Problem to work on: What you return should match the material below line for line, except that no image appears in it.
*** Data to process Section Begins ***
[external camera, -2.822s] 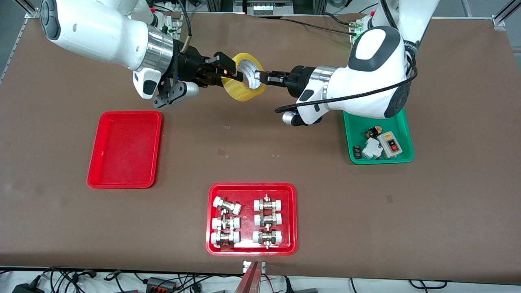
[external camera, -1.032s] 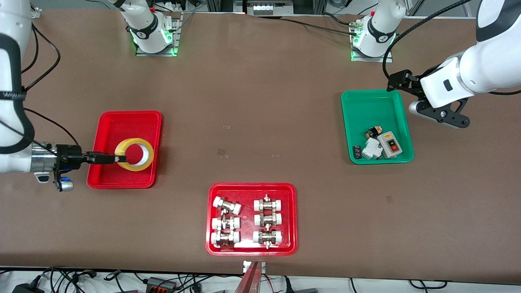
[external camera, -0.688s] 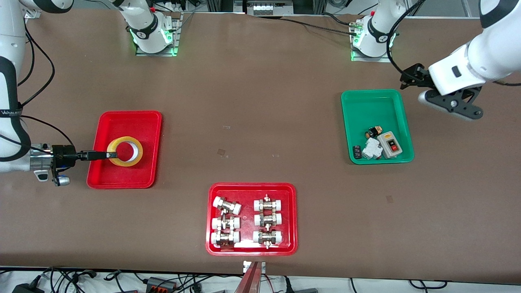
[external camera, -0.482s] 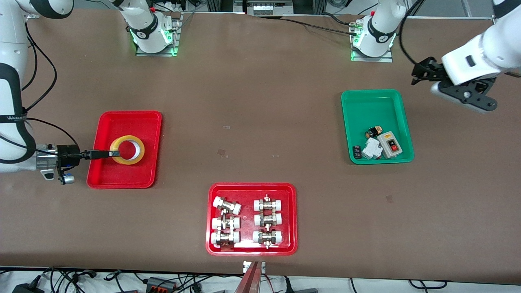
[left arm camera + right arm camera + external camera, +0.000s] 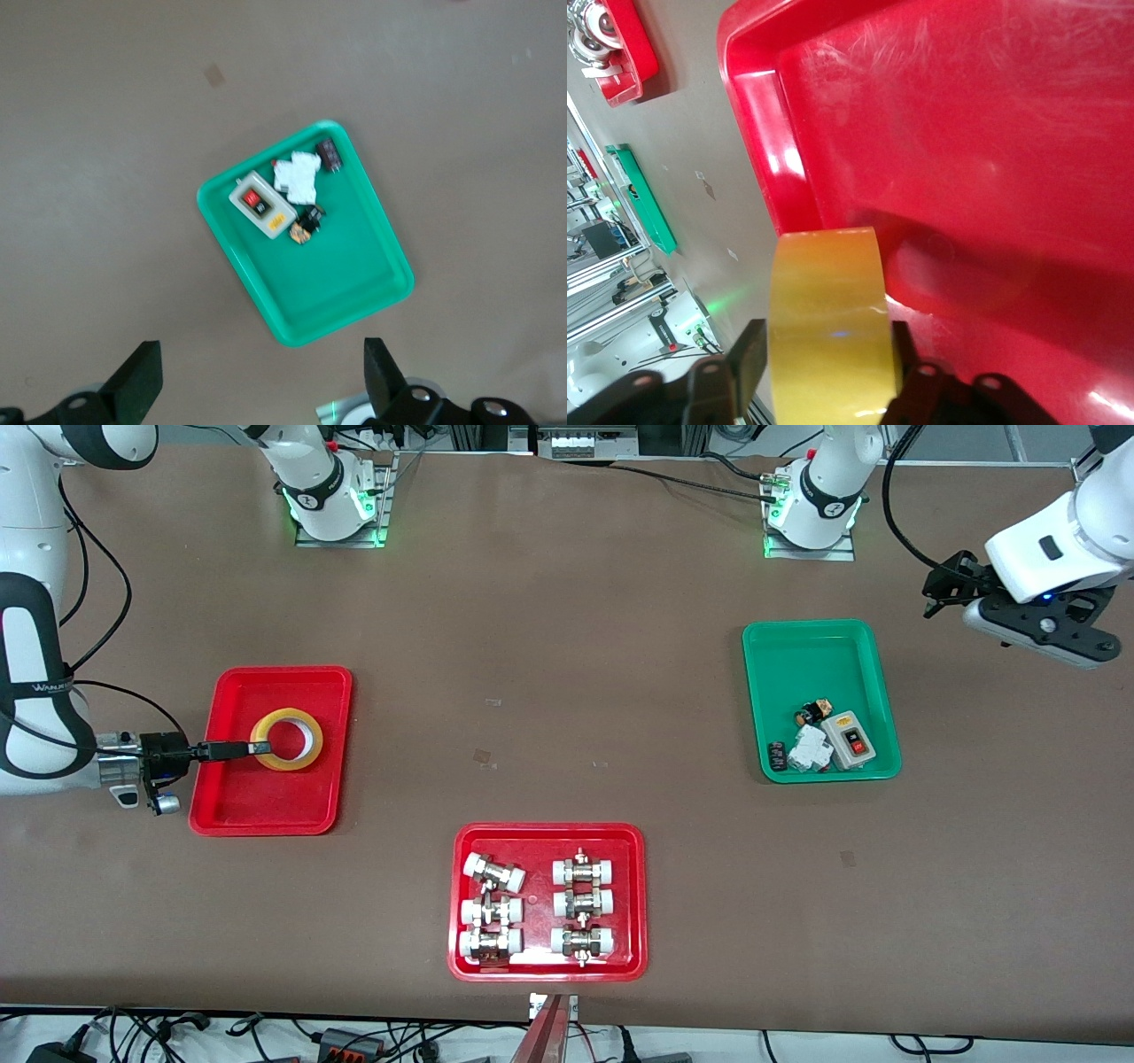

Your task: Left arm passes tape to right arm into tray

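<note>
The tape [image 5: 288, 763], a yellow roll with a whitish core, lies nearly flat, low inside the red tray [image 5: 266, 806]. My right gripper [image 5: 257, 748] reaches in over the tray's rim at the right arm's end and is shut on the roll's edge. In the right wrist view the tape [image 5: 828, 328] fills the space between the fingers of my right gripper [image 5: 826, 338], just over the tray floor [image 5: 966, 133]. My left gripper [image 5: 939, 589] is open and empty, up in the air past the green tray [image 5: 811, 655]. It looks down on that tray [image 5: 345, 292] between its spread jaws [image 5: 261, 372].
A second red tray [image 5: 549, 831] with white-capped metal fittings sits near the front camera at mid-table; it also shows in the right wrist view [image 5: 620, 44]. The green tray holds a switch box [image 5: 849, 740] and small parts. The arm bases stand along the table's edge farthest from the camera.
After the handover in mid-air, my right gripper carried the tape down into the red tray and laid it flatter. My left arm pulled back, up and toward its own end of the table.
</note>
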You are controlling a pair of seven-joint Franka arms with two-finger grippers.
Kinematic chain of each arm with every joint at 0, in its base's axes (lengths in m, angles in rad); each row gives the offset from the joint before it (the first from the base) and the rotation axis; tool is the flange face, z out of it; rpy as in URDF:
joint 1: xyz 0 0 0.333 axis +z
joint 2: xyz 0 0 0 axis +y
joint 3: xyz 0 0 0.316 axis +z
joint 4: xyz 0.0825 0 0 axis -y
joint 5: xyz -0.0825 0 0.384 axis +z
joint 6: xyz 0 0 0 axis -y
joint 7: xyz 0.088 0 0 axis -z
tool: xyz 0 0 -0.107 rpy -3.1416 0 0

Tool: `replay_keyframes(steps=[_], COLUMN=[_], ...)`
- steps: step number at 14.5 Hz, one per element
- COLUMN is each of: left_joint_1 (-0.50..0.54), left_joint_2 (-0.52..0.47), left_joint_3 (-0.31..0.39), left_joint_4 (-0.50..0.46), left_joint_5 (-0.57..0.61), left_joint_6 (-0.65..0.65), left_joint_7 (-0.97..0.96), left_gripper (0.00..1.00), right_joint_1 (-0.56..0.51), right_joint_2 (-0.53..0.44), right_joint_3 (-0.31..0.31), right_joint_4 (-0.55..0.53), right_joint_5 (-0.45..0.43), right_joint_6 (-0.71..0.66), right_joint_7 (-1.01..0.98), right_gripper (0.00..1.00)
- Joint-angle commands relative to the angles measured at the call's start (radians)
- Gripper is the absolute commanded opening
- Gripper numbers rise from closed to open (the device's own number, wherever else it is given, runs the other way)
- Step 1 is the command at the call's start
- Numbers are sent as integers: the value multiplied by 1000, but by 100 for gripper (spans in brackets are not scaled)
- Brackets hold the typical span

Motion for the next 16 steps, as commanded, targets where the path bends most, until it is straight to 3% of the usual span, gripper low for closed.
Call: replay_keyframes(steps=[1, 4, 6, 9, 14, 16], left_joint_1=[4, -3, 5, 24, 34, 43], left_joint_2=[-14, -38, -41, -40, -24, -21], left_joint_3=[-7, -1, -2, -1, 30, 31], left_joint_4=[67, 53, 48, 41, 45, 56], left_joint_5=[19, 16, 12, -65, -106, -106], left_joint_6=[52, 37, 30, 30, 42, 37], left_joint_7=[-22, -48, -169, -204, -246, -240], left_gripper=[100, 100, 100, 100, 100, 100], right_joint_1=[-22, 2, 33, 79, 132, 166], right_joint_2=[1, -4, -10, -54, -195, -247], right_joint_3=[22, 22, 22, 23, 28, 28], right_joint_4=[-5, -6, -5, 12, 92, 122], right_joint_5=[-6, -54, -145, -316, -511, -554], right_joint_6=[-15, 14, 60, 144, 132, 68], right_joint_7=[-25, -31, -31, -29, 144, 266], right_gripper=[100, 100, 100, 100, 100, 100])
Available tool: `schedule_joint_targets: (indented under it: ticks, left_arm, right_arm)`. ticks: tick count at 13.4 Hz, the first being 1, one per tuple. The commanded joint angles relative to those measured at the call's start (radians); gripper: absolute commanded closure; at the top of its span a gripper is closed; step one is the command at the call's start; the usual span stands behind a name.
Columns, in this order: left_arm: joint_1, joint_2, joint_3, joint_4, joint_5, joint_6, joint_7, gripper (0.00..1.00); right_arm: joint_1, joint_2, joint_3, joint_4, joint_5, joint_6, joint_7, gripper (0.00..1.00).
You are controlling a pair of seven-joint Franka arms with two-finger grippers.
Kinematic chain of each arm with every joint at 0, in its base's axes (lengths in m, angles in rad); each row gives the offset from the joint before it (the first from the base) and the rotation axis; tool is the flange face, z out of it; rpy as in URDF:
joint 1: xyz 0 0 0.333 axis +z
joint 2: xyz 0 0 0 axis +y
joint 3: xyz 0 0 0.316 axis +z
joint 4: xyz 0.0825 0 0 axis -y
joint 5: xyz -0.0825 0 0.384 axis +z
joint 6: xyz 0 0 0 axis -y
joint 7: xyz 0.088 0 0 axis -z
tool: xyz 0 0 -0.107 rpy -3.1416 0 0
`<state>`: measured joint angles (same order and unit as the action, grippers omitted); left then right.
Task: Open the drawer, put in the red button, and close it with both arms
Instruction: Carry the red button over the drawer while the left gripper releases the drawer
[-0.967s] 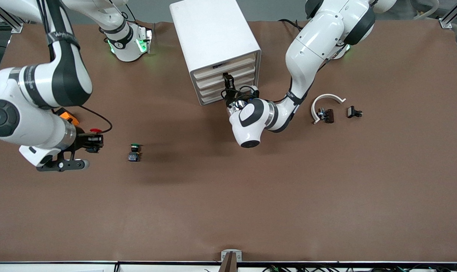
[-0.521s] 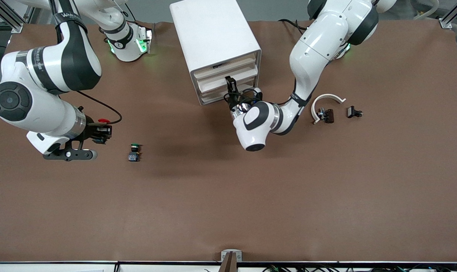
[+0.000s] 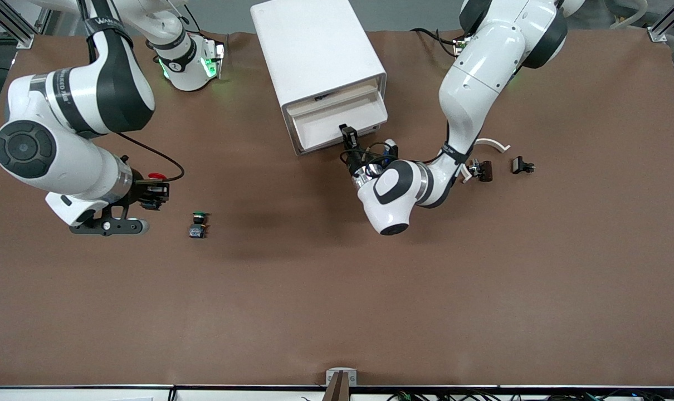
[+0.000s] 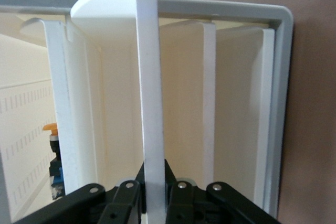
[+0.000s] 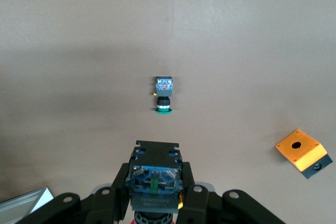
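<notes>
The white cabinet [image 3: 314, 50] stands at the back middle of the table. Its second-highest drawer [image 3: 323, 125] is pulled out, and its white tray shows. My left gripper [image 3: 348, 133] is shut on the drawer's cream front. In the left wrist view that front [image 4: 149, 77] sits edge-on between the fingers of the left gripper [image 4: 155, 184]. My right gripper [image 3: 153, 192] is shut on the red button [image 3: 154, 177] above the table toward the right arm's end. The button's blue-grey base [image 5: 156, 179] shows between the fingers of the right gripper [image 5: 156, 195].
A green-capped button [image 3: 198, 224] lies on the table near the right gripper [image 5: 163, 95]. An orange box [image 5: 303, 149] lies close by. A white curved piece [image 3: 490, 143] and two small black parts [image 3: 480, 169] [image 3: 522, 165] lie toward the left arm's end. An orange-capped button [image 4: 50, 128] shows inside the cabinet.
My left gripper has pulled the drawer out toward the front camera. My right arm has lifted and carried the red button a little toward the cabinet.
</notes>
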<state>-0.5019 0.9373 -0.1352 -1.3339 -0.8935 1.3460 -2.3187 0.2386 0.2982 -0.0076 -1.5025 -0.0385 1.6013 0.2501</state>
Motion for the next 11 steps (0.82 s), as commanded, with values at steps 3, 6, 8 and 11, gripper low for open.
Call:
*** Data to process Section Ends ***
Task solution:
[external camera, -2.822s] 
[external camera, -1.032s] 
[external camera, -0.688s] 
[external camera, -0.482s] 
[left arm camera + right arm camera + external camera, +0.000s] 

Your task: Left arm passes tape to right arm into tray

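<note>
The tape [image 5: 288, 763], a yellow roll with a whitish core, lies nearly flat, low inside the red tray [image 5: 266, 806]. My right gripper [image 5: 257, 748] reaches in over the tray's rim at the right arm's end and is shut on the roll's edge. In the right wrist view the tape [image 5: 828, 328] fills the space between the fingers of my right gripper [image 5: 826, 338], just over the tray floor [image 5: 966, 133]. My left gripper [image 5: 939, 589] is open and empty, up in the air past the green tray [image 5: 811, 655]. It looks down on that tray [image 5: 345, 292] between its spread jaws [image 5: 261, 372].
A second red tray [image 5: 549, 831] with white-capped metal fittings sits near the front camera at mid-table; it also shows in the right wrist view [image 5: 620, 44]. The green tray holds a switch box [image 5: 849, 740] and small parts. The arm bases stand along the table's edge farthest from the camera.
After the handover in mid-air, my right gripper carried the tape down into the red tray and laid it flatter. My left arm pulled back, up and toward its own end of the table.
</note>
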You are controlling a pair of seven-joint Franka arms with two-finger grippers.
Kinematic chain of each arm with every joint at 0, in its base's axes (lengths in m, angles in rad); each row gives the offset from the joint before it (the first from the base) and the rotation axis; tool is the flange face, z out of it; rpy as in URDF:
joint 1: xyz 0 0 0.333 axis +z
joint 2: xyz 0 0 0 axis +y
joint 3: xyz 0 0 0.316 axis +z
joint 4: xyz 0.0825 0 0 axis -y
joint 5: xyz -0.0825 0 0.384 axis +z
joint 6: xyz 0 0 0 axis -y
joint 7: xyz 0.088 0 0 axis -z
tool: xyz 0 0 -0.107 rpy -3.1416 0 0

Tool: `replay_keyframes(steps=[_], COLUMN=[_], ...)`
- steps: step number at 14.5 Hz, one per element
- COLUMN is each of: left_joint_1 (-0.50..0.54), left_joint_2 (-0.52..0.47), left_joint_3 (-0.31..0.39), left_joint_4 (-0.50..0.46), left_joint_5 (-0.57..0.61), left_joint_6 (-0.65..0.65), left_joint_7 (-0.97..0.96), left_gripper (0.00..1.00), right_joint_1 (-0.56..0.51), right_joint_2 (-0.53..0.44), right_joint_3 (-0.31..0.31), right_joint_4 (-0.55..0.53), right_joint_5 (-0.45..0.43), right_joint_6 (-0.71..0.66), right_joint_7 (-1.01..0.98), right_gripper (0.00..1.00)
- Joint-angle commands relative to the angles measured at the call's start (radians)
- Gripper is the absolute commanded opening
- Gripper numbers rise from closed to open (the device's own number, wherever else it is given, runs the other way)
- Step 1 is the command at the call's start
- Numbers are sent as integers: the value multiplied by 1000, but by 100 for gripper (spans in brackets are not scaled)
- Brackets hold the typical span

Motion for the next 16 steps, as commanded, targets where the path bends most, until it is straight to 3% of the usual span, gripper low for closed.
Call: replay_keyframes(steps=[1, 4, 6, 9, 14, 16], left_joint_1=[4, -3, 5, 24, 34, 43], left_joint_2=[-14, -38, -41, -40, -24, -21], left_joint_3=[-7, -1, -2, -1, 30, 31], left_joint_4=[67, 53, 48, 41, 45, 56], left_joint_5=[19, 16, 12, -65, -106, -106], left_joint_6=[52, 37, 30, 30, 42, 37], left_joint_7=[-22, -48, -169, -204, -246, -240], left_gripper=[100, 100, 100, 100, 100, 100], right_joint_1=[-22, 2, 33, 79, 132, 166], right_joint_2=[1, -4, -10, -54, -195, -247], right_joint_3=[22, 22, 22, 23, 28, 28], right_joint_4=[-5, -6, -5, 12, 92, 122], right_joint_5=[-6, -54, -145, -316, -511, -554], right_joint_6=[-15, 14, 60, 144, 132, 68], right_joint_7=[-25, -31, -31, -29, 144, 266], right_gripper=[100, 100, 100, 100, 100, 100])
Available tool: `schedule_joint_targets: (indented under it: ticks, left_arm, right_arm)`. ticks: tick count at 13.4 Hz, the first being 1, one per tuple. The commanded joint angles relative to those measured at the call's start (radians); gripper: absolute commanded closure; at the top of its span a gripper is closed; step one is the command at the call's start; the usual span stands behind a name.
Columns, in this order: left_arm: joint_1, joint_2, joint_3, joint_4, joint_5, joint_6, joint_7, gripper (0.00..1.00); right_arm: joint_1, joint_2, joint_3, joint_4, joint_5, joint_6, joint_7, gripper (0.00..1.00).
You are controlling a pair of seven-joint Franka arms with two-finger grippers.
Kinematic chain of each arm with every joint at 0, in its base's axes (lengths in m, angles in rad); each row gives the offset from the joint before it (the first from the base) and the rotation axis; tool is the flange face, z out of it; rpy as in URDF:
joint 1: xyz 0 0 0.333 axis +z
joint 2: xyz 0 0 0 axis +y
joint 3: xyz 0 0 0.316 axis +z
joint 4: xyz 0.0825 0 0 axis -y
joint 5: xyz -0.0825 0 0.384 axis +z
joint 6: xyz 0 0 0 axis -y
joint 7: xyz 0.088 0 0 axis -z
tool: xyz 0 0 -0.107 rpy -3.1416 0 0
`<state>`: measured joint angles (same order and unit as the action, grippers omitted); left then right.
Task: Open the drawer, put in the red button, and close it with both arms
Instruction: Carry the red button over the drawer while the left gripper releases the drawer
[-0.967s] 
[-0.521s] 
[+0.000s] 
[+0.000s] 
[+0.000s] 
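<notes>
The white cabinet [image 3: 314, 50] stands at the back middle of the table. Its second-highest drawer [image 3: 323, 125] is pulled out, and its white tray shows. My left gripper [image 3: 348, 133] is shut on the drawer's cream front. In the left wrist view that front [image 4: 149, 77] sits edge-on between the fingers of the left gripper [image 4: 155, 184]. My right gripper [image 3: 153, 192] is shut on the red button [image 3: 154, 177] above the table toward the right arm's end. The button's blue-grey base [image 5: 156, 179] shows between the fingers of the right gripper [image 5: 156, 195].
A green-capped button [image 3: 198, 224] lies on the table near the right gripper [image 5: 163, 95]. An orange box [image 5: 303, 149] lies close by. A white curved piece [image 3: 490, 143] and two small black parts [image 3: 480, 169] [image 3: 522, 165] lie toward the left arm's end. An orange-capped button [image 4: 50, 128] shows inside the cabinet.
My left gripper has pulled the drawer out toward the front camera. My right arm has lifted and carried the red button a little toward the cabinet.
</notes>
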<state>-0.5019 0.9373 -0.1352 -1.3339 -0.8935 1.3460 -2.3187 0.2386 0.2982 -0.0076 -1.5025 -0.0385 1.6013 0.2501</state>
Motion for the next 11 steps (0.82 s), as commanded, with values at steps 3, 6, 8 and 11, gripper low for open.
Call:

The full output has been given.